Teachers matter—and some matter more than others. That recognition has driven a tidal wave of controversial policy reforms over the past decade, rooted in new evaluation systems that link teachers’ ratings and, in some cases, their pay and advancement to evidence of classroom practice and student learning. Two out of three U.S. states overhauled teacher evaluations between 2009 and 2015, supported by federal incentives such as Race to the Top and Teacher Incentive Fund grants, as well as No Child Left Behind Act waivers.
What is the impact, so far, of these reforms? One common narrative would indicate a flop. Most states adopting new evaluation systems saw little change in the share of teachers deemed less than effective, arguably limiting their potential to address underperformance. Meanwhile, a broader backlash against reform, fueled by concerns about over-reliance on standardized tests, the accuracy of new evaluations, and the efficacy of performance-based incentives, has led some states to reverse course. Congress ultimately chose to exclude any requirements about teacher evaluation policies from the Every Student Succeeds Act of 2015, dashing some reformers’ hopes for a federal mandate.
A closer look at one high-stakes evaluation system, however, shows the positive consequences such systems can have for students. Since 2012, we have been studying IMPACT, a seminal effort by the District of Columbia Public Schools (DCPS) to link teacher retention and pay to their performance. Under IMPACT, the district sets detailed standards for high-quality instruction, conducts multiple observations, assesses individual performance based on evidence of student progress, and retains and rewards teachers based on annual ratings. Looking across our analyses, we see that under IMPACT, DCPS has dramatically improved the quality of teaching in its schools—likely contributing to its status as the fastest-improving large urban school system in the United States as measured by the National Assessment of Educational Progress.
Such reforms are often considered politically impossible, and the effort in DCPS shows the potential fallout. The district’s controversial chancellor, Michelle Rhee, resigned a year after IMPACT launched, when the mayor who appointed her, Adrian Fenty, lost a reelection bid in a campaign focused on school reform.
But IMPACT outlasted them both, to the benefit of students. DCPS dismissed the majority of very low performing teachers and replaced them with teachers whose students did better, especially in math. Other low-performing teachers were 50 percent more likely to leave their jobs voluntarily, and those who opted to stay improved significantly, on average, the following year. High-performing teachers improved their performance as well, especially those within reach of the significant financial incentive created by the system. Certainly, improvement was not universal, and some very good teachers decided to leave the district. Nonetheless, our analysis finds that improved teaching was common and that student achievement increased as a result.

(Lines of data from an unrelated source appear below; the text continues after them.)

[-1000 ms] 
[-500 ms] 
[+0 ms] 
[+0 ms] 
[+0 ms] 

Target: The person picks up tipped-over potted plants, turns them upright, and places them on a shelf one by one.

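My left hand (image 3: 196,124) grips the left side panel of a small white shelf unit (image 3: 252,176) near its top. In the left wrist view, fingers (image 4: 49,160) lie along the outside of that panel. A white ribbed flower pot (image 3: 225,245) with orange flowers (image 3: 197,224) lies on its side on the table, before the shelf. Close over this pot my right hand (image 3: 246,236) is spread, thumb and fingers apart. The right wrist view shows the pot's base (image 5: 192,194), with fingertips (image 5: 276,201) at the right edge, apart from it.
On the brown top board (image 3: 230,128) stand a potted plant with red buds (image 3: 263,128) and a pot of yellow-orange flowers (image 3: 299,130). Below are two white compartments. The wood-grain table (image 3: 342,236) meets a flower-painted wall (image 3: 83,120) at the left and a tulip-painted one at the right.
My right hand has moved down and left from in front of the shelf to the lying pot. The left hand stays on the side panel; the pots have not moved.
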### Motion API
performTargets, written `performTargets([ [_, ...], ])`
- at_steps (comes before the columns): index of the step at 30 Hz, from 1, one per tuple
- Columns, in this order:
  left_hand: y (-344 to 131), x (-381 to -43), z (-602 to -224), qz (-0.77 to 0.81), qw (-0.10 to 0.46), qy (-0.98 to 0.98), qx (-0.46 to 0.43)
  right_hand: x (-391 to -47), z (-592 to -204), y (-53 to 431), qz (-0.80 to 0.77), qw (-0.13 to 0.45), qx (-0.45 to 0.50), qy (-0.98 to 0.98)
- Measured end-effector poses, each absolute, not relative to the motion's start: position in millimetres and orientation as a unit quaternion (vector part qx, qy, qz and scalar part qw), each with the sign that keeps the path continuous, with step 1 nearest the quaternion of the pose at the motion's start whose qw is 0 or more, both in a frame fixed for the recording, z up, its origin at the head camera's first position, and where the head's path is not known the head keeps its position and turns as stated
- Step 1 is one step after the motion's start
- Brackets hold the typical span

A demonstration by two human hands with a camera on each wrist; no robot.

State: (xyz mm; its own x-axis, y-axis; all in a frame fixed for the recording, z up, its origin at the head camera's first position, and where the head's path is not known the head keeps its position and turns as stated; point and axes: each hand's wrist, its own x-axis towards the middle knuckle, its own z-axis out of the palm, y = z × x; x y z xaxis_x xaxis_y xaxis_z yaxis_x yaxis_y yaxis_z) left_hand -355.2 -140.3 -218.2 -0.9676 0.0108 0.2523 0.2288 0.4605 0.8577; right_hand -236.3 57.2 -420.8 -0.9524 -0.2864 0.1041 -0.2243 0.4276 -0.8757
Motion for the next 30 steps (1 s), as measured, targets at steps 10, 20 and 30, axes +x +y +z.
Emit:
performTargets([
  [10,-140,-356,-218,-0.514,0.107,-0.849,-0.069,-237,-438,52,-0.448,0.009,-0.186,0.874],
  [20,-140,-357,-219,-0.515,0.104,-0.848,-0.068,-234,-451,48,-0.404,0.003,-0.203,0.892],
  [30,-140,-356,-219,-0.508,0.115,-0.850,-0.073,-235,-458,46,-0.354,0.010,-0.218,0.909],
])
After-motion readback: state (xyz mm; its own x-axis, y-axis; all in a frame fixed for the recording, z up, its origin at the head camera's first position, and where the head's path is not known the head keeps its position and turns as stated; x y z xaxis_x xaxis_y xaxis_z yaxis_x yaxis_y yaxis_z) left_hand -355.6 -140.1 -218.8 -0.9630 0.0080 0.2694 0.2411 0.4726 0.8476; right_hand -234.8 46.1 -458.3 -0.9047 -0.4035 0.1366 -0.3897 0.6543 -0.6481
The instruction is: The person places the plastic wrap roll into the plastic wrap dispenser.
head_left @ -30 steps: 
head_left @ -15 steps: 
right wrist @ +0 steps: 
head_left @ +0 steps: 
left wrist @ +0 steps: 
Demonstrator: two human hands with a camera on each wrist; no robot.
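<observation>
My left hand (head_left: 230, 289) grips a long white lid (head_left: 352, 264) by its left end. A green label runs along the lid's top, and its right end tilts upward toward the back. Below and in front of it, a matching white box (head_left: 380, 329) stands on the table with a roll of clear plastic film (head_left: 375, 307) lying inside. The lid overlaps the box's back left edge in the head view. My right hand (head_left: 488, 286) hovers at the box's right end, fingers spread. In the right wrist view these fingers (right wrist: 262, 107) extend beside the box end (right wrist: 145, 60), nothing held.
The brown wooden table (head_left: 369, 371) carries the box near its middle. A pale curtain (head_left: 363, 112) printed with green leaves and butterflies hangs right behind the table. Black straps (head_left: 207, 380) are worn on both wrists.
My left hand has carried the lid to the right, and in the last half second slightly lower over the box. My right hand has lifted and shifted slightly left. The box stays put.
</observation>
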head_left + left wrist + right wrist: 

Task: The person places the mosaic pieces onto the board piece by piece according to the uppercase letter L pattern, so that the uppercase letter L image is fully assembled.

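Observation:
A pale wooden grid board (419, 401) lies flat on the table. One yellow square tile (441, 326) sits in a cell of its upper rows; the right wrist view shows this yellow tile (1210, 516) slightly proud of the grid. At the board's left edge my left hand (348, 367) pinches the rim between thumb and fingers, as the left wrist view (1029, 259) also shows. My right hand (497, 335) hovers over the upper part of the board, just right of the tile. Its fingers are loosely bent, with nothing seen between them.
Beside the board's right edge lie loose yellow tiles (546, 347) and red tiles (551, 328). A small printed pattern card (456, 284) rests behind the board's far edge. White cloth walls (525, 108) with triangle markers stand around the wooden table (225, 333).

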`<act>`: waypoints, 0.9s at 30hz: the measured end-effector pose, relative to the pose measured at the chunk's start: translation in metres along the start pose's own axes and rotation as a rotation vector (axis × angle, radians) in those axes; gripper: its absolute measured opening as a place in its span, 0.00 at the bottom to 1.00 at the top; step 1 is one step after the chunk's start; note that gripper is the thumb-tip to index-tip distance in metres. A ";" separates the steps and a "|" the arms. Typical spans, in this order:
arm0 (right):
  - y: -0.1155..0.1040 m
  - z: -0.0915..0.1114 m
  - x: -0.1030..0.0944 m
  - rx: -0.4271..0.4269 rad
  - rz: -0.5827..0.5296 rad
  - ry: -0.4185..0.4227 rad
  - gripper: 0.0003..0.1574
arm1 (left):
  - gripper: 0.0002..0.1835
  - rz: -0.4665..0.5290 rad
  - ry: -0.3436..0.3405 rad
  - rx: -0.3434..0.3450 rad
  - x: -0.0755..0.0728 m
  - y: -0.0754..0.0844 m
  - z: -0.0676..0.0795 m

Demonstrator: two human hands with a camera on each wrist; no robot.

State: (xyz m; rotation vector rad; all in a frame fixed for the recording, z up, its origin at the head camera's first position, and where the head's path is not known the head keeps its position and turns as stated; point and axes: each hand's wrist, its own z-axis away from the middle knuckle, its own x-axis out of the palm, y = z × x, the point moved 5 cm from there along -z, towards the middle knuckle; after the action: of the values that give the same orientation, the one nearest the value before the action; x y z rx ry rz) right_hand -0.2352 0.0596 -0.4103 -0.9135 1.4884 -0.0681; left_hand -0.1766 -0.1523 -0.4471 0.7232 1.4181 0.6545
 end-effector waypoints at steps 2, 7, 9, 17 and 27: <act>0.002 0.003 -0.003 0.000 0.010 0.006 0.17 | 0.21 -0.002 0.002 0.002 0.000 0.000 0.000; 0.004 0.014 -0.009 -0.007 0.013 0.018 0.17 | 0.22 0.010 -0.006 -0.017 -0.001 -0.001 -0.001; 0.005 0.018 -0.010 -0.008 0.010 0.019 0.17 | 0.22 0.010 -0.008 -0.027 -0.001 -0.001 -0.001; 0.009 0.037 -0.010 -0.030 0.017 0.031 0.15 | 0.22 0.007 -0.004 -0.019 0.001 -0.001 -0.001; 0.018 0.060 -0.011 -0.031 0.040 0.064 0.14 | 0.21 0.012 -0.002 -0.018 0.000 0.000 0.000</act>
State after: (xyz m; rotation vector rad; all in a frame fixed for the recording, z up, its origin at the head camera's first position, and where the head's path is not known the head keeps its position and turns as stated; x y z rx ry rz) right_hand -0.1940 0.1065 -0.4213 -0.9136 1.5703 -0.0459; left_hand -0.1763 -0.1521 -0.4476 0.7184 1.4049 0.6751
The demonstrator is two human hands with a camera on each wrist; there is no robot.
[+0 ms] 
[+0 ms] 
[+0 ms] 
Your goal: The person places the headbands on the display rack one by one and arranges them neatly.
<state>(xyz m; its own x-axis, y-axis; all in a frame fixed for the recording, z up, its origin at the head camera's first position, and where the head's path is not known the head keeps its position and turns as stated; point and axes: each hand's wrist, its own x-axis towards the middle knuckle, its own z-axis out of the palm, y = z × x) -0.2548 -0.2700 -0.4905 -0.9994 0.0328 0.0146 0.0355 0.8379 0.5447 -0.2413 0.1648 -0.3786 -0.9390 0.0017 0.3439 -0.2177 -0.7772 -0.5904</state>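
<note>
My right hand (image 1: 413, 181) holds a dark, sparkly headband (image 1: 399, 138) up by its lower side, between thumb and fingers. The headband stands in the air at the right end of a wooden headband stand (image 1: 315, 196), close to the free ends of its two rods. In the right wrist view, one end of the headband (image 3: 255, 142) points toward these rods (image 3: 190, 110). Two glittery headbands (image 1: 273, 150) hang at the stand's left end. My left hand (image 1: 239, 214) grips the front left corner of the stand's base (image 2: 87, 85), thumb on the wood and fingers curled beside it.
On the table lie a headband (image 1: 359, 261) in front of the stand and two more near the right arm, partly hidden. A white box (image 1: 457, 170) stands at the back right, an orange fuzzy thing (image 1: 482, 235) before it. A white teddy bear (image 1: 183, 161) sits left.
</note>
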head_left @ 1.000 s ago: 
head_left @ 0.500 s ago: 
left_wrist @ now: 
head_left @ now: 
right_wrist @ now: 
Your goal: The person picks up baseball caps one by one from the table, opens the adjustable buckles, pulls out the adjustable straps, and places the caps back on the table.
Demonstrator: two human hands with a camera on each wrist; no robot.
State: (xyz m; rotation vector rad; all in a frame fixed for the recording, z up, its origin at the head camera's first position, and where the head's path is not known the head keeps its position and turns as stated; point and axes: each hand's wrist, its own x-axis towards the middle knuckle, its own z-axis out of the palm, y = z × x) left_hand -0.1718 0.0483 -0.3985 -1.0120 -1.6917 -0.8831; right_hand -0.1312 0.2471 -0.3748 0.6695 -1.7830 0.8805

The DCPS story shows that it may be politically challenging to adopt high-stakes evaluation systems, but it is not impossible. And it shows that well-designed and carefully implemented teacher evaluations can serve as an important district improvement strategy—so long as states and districts are also willing to make tough, performance-based decisions about teacher retention, development, and pay.
A More-Rigorous Approach
Teacher evaluations came into focus in 2009 alongside a growing research consensus that teacher quality has dramatic, long-lasting impacts on student success. DCPS was in the vanguard of these efforts, and was one of the first school districts in the country to link individual performance evaluations to high-stakes decisions about pay and retention when it launched IMPACT in the 2009‒10 school year.
IMPACT articulates clear standards for effective instruction, provides instructional coaches to help teachers meet those standards, and evaluates teacher performance based in large part on direct, structured observations of teachers’ classroom practices in addition to evidence of student learning. IMPACT’s features are broadly consistent with emerging best-practice design principles informed by the Measures of Effective Teaching project, and are intended to drive improvements in teacher quality and student achievement (see “Capturing the Dimensions of Effective Teaching,” features, Fall 2012).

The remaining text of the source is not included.